**GOAL OF THE EXERCISE:** In the listing below, which lines contain the string "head"? Copy them all.

**PROVIDED MATERIAL:**
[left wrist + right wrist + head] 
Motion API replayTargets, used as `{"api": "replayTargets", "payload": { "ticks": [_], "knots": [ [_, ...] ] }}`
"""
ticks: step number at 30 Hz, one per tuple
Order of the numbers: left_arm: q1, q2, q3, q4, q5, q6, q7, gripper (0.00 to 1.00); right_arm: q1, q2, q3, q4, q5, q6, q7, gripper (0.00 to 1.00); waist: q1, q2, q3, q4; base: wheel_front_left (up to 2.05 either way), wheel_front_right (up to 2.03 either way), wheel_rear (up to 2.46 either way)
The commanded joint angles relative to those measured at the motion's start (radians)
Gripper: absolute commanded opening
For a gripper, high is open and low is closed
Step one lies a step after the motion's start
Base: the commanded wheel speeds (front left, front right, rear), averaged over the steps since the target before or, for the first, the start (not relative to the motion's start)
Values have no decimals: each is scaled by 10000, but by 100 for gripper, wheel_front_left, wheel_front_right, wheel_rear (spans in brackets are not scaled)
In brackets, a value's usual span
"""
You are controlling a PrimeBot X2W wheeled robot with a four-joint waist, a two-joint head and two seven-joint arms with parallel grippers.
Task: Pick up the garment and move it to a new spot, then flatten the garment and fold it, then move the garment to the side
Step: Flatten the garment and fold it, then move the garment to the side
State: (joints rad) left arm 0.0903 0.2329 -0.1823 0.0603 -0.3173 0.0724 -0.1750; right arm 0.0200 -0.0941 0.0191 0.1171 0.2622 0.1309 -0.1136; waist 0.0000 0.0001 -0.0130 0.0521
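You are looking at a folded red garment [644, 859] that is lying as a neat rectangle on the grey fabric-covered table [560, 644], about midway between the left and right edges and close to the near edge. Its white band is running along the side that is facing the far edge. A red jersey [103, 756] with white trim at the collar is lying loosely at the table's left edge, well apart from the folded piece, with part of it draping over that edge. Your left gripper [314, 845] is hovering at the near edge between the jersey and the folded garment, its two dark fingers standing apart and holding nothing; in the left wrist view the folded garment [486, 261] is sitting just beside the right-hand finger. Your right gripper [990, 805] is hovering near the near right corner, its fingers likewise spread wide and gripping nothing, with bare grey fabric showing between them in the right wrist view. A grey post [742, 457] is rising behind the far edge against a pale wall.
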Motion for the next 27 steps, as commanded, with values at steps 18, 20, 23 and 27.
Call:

**PROBLEM SOLUTION:**
[left wrist + right wrist + head] 
You are controlling a PrimeBot X2W wheeled robot with a four-joint waist, a two-joint head and two seven-joint arms with parallel grippers.

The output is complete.